[Brief] From first line to last, copy the listing exactly and omit its pictures.

# # # #

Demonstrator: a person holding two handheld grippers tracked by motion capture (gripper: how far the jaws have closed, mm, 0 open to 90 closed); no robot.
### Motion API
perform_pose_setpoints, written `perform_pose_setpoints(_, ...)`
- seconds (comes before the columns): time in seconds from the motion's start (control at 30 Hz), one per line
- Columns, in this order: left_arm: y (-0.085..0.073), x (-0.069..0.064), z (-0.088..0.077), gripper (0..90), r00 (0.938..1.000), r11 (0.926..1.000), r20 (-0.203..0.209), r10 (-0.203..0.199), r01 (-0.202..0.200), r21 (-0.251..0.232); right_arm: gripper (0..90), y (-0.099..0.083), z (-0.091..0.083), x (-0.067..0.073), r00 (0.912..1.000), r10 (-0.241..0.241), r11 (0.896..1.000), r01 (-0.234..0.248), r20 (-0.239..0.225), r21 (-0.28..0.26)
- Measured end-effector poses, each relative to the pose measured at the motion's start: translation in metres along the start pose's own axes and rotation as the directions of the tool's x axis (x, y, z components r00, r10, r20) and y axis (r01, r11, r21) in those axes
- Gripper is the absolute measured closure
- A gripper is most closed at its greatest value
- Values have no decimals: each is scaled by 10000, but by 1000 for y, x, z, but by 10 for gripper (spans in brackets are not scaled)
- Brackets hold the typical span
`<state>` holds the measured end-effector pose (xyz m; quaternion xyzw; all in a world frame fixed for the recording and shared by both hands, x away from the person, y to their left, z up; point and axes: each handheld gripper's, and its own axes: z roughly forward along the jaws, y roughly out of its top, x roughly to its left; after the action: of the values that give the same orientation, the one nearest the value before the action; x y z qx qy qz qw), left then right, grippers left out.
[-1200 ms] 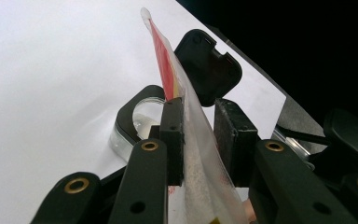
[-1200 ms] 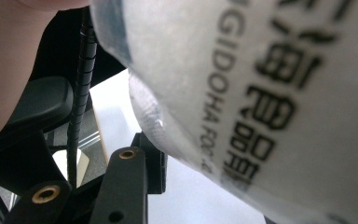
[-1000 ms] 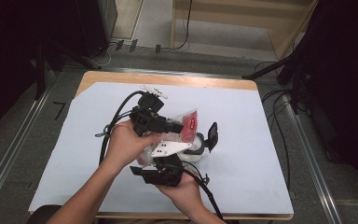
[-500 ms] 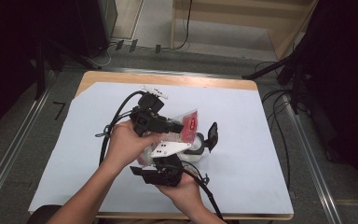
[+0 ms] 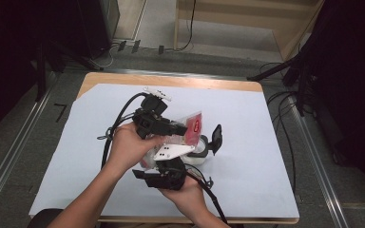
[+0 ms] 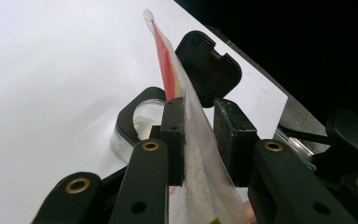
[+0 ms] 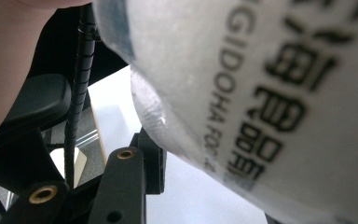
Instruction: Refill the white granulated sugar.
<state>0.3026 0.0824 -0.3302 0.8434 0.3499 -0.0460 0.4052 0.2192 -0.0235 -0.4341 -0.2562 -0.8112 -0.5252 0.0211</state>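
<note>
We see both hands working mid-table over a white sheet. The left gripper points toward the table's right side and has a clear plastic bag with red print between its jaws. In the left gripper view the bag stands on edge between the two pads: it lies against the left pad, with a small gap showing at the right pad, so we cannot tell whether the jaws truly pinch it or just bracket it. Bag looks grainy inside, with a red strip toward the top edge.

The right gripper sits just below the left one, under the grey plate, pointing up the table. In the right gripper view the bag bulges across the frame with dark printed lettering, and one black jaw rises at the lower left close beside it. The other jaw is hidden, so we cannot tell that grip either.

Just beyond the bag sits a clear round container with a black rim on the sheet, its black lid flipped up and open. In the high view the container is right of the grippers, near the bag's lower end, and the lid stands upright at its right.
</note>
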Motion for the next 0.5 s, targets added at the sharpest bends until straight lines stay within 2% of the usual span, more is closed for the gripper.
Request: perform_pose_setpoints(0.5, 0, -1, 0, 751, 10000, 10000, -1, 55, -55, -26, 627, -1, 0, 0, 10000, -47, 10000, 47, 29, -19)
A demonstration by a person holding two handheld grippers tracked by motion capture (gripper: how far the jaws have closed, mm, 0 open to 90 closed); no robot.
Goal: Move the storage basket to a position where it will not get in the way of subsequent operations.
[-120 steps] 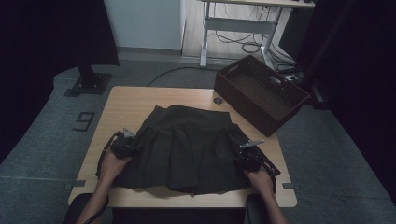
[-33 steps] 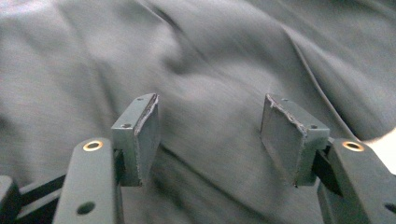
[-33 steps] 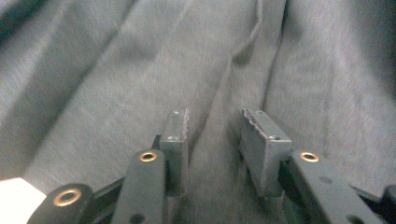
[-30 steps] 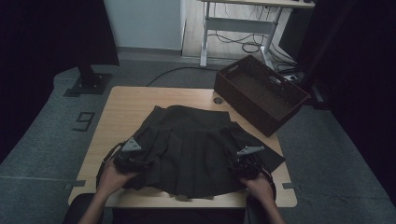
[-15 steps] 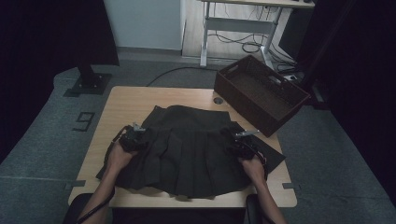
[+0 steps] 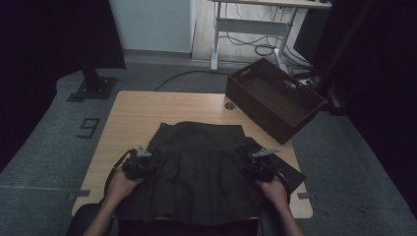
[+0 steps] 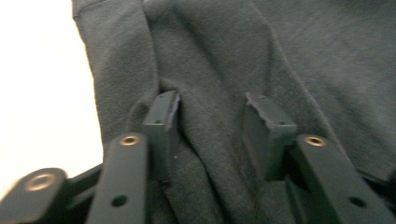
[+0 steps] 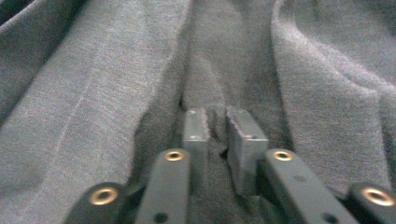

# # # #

[Result]
Demonstrator: a person holding two handheld grippers tracked by motion capture (gripper: how far the jaws have closed, mm, 0 open to 90 closed); no robot.
### Motion API
perform_pose_setpoints, written `perform_pose_setpoints(_, ...)`
- seconds (comes before the columns): time in seconds from the motion's start (control at 30 Hz), one per line
- Columns, in this order: left_arm: y (-0.085..0.073), x (-0.069..0.064), z (-0.088..0.077), gripper (0..90), r00 (0.938..1.000), r11 (0.926..1.000), r20 (-0.203..0.209), r10 (-0.203..0.199), r01 (-0.202..0.200), r21 (-0.251..0.232); right_arm: gripper (0..90), y (-0.099..0.083), z (-0.091..0.083), x (-0.067..0.073), r00 (0.912..1.000), r10 (-0.241..0.241), r11 (0.896..1.000), r01 (-0.234..0.248), r20 (-0.239..0.225), r21 (-0.28..0.26)
- Measured end-effector poses, each relative to the pose measured at the motion's start: translation in metres along the start pose's own axes and rotation as the directions of the tool's x axis (x, y, z components r00, r10, r20) and y axis (r01, r11, r21) in those axes
- Gripper is the absolute measured closure
- A gripper is most closed at its greatest value
- Values have no decimals: each is scaled by 10000, but by 1000 for y, x, z, but by 10 for gripper (spans in brackets are not scaled)
- Brackets hold the typical span
`<state>` holds the measured end-effector pose (xyz m; quaternion xyzw; all in a world frame fixed for the recording and shared by both hands, x away from the person, y to their left, z up; point and axes: each handheld gripper's, and its own axes: z roughly forward along the jaws, y roughly out of its top, x roughly to its left; after the action: of the values that give the same orientation, the one nearest the value before the action; x y z qx qy qz qw), left then right, grippers left out.
[-1200 ms] 
[-1200 ms] 
[-1000 ms] 
[-500 ms] 
[+0 ms] 
[+0 ms] 
[+0 ms] 
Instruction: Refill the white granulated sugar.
<state>0.3026 0.0824 -0.3302 0.8434 0.3499 -0.0460 0.4052 0.2192 -0.0235 -0.4341 -0.2562 -0.8112 -0.5252 0.0211</state>
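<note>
We see both hands working mid-table over a white sheet. The left gripper points toward the table's right side and has a clear plastic bag with red print between its jaws. In the left gripper view the bag stands on edge between the two pads: it lies against the left pad, with a small gap showing at the right pad, so we cannot tell whether the jaws truly pinch it or just bracket it. Bag looks grainy inside, with a red strip toward the top edge.

The right gripper sits just below the left one, under the grey plate, pointing up the table. In the right gripper view the bag bulges across the frame with dark printed lettering, and one black jaw rises at the lower left close beside it. The other jaw is hidden, so we cannot tell that grip either.

Just beyond the bag sits a clear round container with a black rim on the sheet, its black lid flipped up and open. In the high view the container is right of the grippers, near the bag's lower end, and the lid stands upright at its right.
</note>
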Motion for the next 0.5 s, targets added at the sharpest bends until straight lines stay within 2% of the usual span, more is closed for the gripper.
Request: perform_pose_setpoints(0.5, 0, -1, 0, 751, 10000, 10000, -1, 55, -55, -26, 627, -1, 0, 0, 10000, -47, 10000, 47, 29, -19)
A demonstration by a person holding two handheld grippers tracked by motion capture (gripper: how far the jaws have closed, mm, 0 open to 90 closed); no robot.
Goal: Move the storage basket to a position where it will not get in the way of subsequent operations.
[-120 steps] 
[-33 steps] 
[-33 steps] 
[-30 steps] 
[-15 steps] 
[+0 steps] 
[+0 steps] 
[+0 steps] 

Nothing else is needed to finish the exercise.